The single speed trim routers run at 30,000 rpm. Some of the variable speed trim routers go up to 35,000.


----------



## Stick486 (Jan 4, 2013)

JIMMIEM said:


> yup = 30,000 rpm too fast?
> The single speed trim routers run at 30,000 rpm. Some of the variable speed trim routers go up to 35,000.


the resonation at 30K + the small stand off base doesn't make it the ideal tool for trimming...
tried to use one as a trim router because I didn't have my "real" trim router with me...
results were mediocre.. snipes were the biggest issue....


----------



## eccentrictinkerer (Dec 24, 2007)

Stick, you got snipes?

When I was a kid a bunch of older kids got us to go out 'snipe hunting' at night.

We sat there, with our gunnysacks, all night and didn't catch a one.

I've got a Rotozip. Now I can find out what a snipe looks like!


----------



## Stick486 (Jan 4, 2013)

eccentrictinkerer said:


> Stick, you got snipes?
> 
> When I was a kid a bunch of older kids got us to go out 'snipe hunting' at night.
> 
> ...


sorry to hear you missed out out on bagging snipes....
let's go try some marshes during the day...
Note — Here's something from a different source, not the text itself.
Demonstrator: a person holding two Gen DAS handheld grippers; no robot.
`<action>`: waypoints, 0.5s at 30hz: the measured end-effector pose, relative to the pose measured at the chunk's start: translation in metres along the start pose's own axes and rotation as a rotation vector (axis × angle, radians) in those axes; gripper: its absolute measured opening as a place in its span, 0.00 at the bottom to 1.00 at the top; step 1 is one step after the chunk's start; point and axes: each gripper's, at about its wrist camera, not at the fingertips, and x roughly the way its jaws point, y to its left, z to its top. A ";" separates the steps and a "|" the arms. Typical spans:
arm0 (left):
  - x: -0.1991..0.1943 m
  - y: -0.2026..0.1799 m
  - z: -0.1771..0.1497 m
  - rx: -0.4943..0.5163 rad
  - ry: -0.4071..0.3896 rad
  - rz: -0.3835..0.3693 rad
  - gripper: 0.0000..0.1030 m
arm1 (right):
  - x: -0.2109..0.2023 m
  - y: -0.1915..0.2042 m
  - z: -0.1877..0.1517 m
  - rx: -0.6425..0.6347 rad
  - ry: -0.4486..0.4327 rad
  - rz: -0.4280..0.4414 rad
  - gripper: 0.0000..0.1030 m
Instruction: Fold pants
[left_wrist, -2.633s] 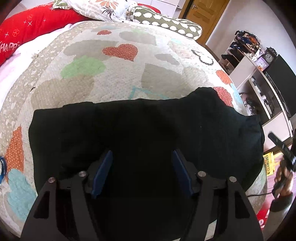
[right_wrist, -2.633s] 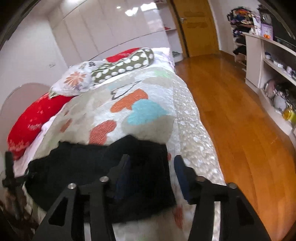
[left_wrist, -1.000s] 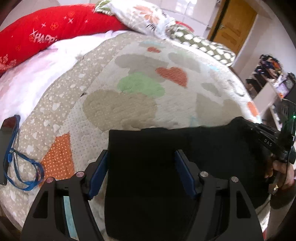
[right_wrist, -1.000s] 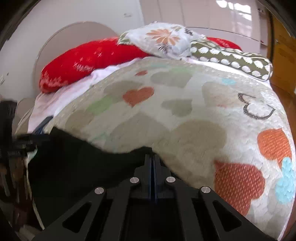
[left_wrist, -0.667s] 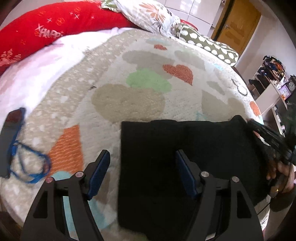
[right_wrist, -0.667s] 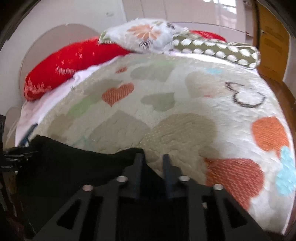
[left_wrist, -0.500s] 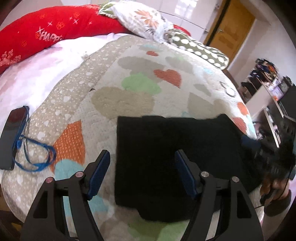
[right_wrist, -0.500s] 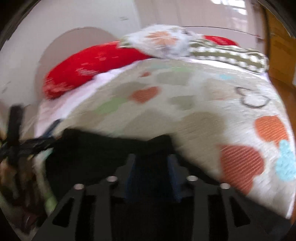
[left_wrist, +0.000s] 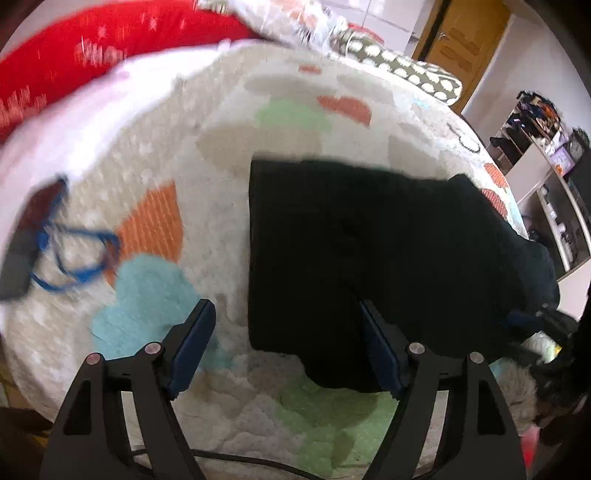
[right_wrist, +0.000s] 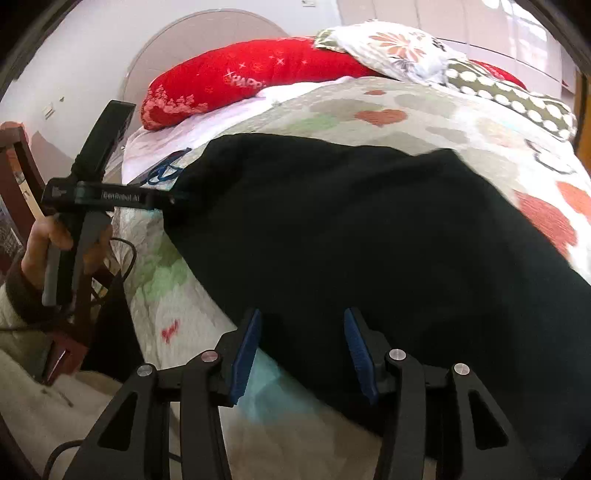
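The black pants (left_wrist: 369, 240) lie folded on the heart-patterned quilt (left_wrist: 155, 295), a straight fold edge on their left. My left gripper (left_wrist: 284, 306) hovers over the near left corner, its jaws opening, pads clear of the cloth. In the right wrist view the pants (right_wrist: 369, 221) fill the middle. My right gripper (right_wrist: 301, 350) stands open above their near edge, nothing pressed between the blue pads (right_wrist: 245, 354). A hand holds the left gripper (right_wrist: 110, 199) at the pants' far left corner. The right gripper (left_wrist: 535, 321) shows dimly at the pants' right end.
A phone on a blue lanyard (left_wrist: 55, 251) lies on the quilt's left side. A red pillow (right_wrist: 240, 77), a floral pillow (right_wrist: 399, 48) and a dotted pillow (right_wrist: 517, 99) line the bed's head. A wooden chair (right_wrist: 22, 184) and cable (right_wrist: 125, 258) stand beside the bed; shelves (left_wrist: 546, 192) at right.
The right gripper, shut on the pants' end a second ago, has opened, let the cloth go and drawn back. The left gripper has pulled back and widened. The pants lie folded narrower.
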 end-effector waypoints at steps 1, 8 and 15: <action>-0.007 -0.003 0.002 0.011 -0.021 0.003 0.76 | -0.009 -0.006 -0.001 0.015 -0.016 -0.017 0.49; -0.027 -0.037 0.025 0.062 -0.095 -0.038 0.76 | -0.043 -0.061 -0.010 0.165 -0.101 -0.191 0.60; -0.016 -0.074 0.032 0.113 -0.088 -0.111 0.76 | -0.055 -0.102 -0.036 0.244 -0.074 -0.360 0.60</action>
when we get back from the hunt we can pick up a few things on the way home...
dough repair kit, bacon stretcher and a soufflé pump for the SO....
Find a can of steam.....
procure a long wait or a long stand...
get a couple necessities for the shop like a left handed screwdriver, board stretcher, eye measures, hammer grease, wall expander, glass hammer, striped or tartan paint, metric crescent wrench, or a box of assorted knots...... 
A new frog hair brush would be nice and the ever handy box of grid squares....


----------



## Stick486 (Jan 4, 2013)

eccentrictinkerer said:


> Stick, you got snipes?
> 
> When I was a kid a bunch of older kids got us to go out 'snipe hunting' at night.
> 
> ...


----------



## schnewj (Nov 18, 2013)

Stick486 said:


> sorry to hear you missed out out on bagging snipes....
> let's go try some marshes during the day...
> 
> when we get back from the hunt we can pick up a few things on the way home...
> ...


Did you want an A or a B bacon stretcher? An A stretches lengthwise and the B width wise. I have both! I, also, have a variety of left handed tools. Being ambidextrous they come in handy; I wouldn't trade my metric adjust-alls for anything. They are left handed, also.
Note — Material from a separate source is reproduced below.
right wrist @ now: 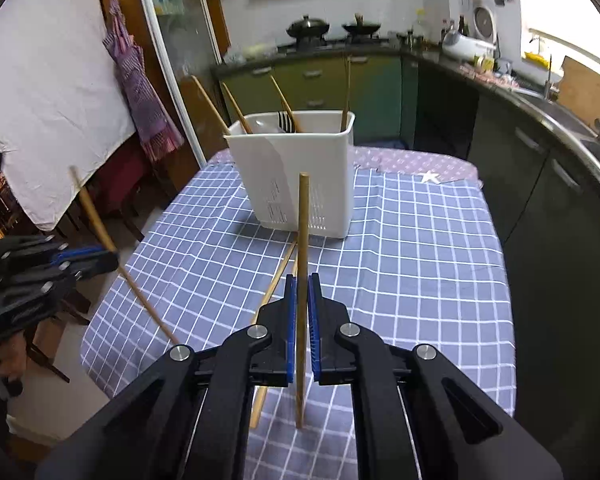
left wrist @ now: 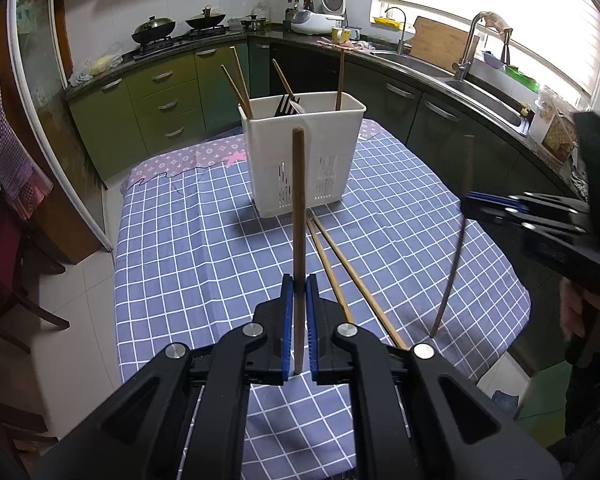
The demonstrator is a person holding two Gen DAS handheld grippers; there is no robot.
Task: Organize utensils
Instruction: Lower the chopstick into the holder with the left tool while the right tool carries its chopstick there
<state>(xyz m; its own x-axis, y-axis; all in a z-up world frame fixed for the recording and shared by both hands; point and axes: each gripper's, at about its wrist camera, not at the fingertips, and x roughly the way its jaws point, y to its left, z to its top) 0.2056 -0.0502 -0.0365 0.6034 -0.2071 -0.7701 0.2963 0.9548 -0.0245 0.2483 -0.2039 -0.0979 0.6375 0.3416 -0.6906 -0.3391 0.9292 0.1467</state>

Anyone who would like to borrow them is more then welcome to do so. Just PM me.


----------



## Duane Bledsoe (Jan 6, 2013)

I noticed none of you all mentioned owning a sky hook. Never did get to see one of those. 

Once, in school, some guy was sent around from class to class looking for a bucket of steam. He showed up in our electrical class, and the instructor said he didn't have any but he could make some. Told him to get one of our board testing extension cords with the end cut off to splice to, and plug it in, drop the cut end into a bucket and fill it with water. The guy started to do it, and that's when the instructor got mad at his stupidity and kicked him out of the room.


----------



## Stick486 (Jan 4, 2013)

Duane Bledsoe said:


> I noticed none of you all mentioned owning a sky hook. Never did get to see one of those.
> 
> Once, in school, some guy was sent around from class to class looking for a bucket of steam. He showed up in our electrical class, and the instructor said he didn't have any but he could make some. Told him to get one of our board testing extension cords with the end cut off to splice to, and plug it in, drop the cut end into a bucket and fill it with water. The guy started to do it, and that's when the instructor got mad at his stupidity and kicked him out of the room.


here ... use as much as you need.. please return the left overs...










sky crane...










sky hook...










and my favorite...


----------



## Cherryville Chuck (Sep 28, 2010)

In logging it was choker holes. When you got a big heavy log that was laying so tight to the ground you couldn't get a cable under it to choke it you would send a newbie back to the landing for a bucket of choker holes.


----------



## Nickp (Dec 4, 2012)

I can't imagine what I would do without my open-end adjustable hammer...


----------



## eccentrictinkerer (Dec 24, 2007)

When I started at Univac in the '60's as an electronic technician, I was sent by the lab supervisor to the tool crib to get a 'metric Crescent Wrench'.

I went out to my car and got my Crescent wrench and brought it to to the supervisor.

Not one guy in the lab had ever noticed that many adjustable wrenches had inch markings on one side and metric on the other! And I showed them how they could stretch a 4" wrench to 10 centimeters.

I was admitted to the club.

Sorry for the hijack, Stick, but I couldn't resist.;-)


----------